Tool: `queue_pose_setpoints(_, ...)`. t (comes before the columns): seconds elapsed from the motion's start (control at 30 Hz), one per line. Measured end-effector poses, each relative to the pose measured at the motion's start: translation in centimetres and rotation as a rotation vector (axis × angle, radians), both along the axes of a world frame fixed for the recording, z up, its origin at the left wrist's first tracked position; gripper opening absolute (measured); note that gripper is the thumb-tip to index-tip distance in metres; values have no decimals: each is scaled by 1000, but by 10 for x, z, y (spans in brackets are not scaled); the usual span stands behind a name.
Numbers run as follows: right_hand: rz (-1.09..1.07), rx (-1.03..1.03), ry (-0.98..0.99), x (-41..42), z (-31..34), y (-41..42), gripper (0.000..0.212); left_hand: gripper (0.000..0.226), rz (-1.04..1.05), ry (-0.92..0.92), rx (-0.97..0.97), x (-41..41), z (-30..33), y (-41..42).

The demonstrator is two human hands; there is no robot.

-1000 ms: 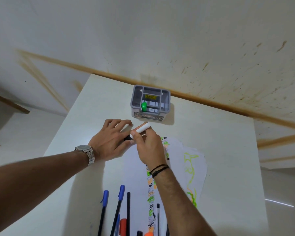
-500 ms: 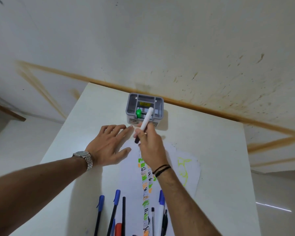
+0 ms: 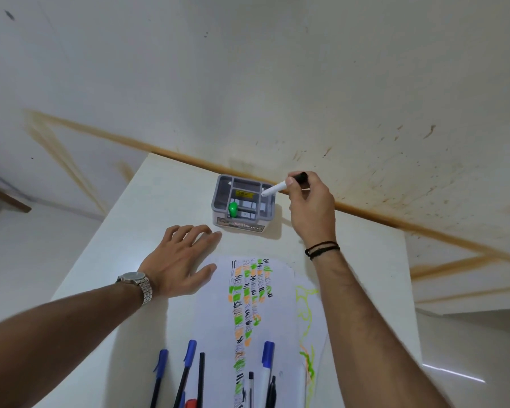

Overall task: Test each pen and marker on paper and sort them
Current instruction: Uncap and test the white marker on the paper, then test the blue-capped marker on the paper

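Only "OPEL" reads on the grey organizer [image 3: 238,227]'s front label.

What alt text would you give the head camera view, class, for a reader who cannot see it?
A person's right hand holds a white marker with a black cap over the far right corner of a grey organiser box on a white table. The left hand rests flat beside a scribbled test paper, with pens lined up nearer.

We have one head-worn wide view, looking forward and down over the white table [image 3: 351,260] toward the wall [image 3: 248,83]
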State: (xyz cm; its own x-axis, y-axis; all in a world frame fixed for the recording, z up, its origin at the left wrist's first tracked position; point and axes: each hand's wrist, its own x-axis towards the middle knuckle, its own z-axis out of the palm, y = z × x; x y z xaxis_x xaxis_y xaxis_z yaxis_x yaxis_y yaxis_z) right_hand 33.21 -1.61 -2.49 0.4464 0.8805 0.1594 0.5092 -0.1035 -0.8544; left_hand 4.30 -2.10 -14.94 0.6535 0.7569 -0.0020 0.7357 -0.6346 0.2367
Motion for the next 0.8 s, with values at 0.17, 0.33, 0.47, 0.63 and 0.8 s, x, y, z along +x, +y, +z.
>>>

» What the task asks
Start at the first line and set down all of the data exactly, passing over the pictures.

» Result below
Tool: `queue_pose_setpoints(_, ...)`. t (comes before the columns): seconds elapsed from the motion's start (control at 30 Hz), one per line. Measured end-effector poses, each relative to the pose measured at the motion's start: translation in centimetres and rotation as a rotation vector (axis × angle, radians), both along the axes of a world frame fixed for the recording, z up, its origin at the left wrist's first tracked position; gripper opening absolute (measured); note that gripper is the thumb-tip to index-tip distance in metres; values have no decimals: each is scaled by 1000, but by 10 for x, z, y (spans in brackets are not scaled); the usual span stands behind a name.
Numbers run as follows: right_hand: rz (-1.09..1.07), rx (-1.03..1.03), ry (-0.98..0.99), x (-41..42), z (-31..34), y (-41..42), gripper (0.000..0.212); left_hand: gripper (0.000..0.226), rz (-1.04..1.05), ry (-0.92..0.92), rx (-0.97..0.97), x (-41..41), z (-30..33), y (-41..42).

The demonstrator is two human hands; there is no robot.

-1000 ms: 
-500 ms: 
+0 ms: 

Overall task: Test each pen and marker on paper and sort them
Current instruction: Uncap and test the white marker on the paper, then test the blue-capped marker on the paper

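Only "OPEL" reads on the grey organizer [image 3: 238,227]'s front label.

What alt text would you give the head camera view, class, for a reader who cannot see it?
A person's right hand holds a white marker with a black cap over the far right corner of a grey organiser box on a white table. The left hand rests flat beside a scribbled test paper, with pens lined up nearer.

We have one head-worn wide view, looking forward and down over the white table [image 3: 351,260] toward the wall [image 3: 248,83]
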State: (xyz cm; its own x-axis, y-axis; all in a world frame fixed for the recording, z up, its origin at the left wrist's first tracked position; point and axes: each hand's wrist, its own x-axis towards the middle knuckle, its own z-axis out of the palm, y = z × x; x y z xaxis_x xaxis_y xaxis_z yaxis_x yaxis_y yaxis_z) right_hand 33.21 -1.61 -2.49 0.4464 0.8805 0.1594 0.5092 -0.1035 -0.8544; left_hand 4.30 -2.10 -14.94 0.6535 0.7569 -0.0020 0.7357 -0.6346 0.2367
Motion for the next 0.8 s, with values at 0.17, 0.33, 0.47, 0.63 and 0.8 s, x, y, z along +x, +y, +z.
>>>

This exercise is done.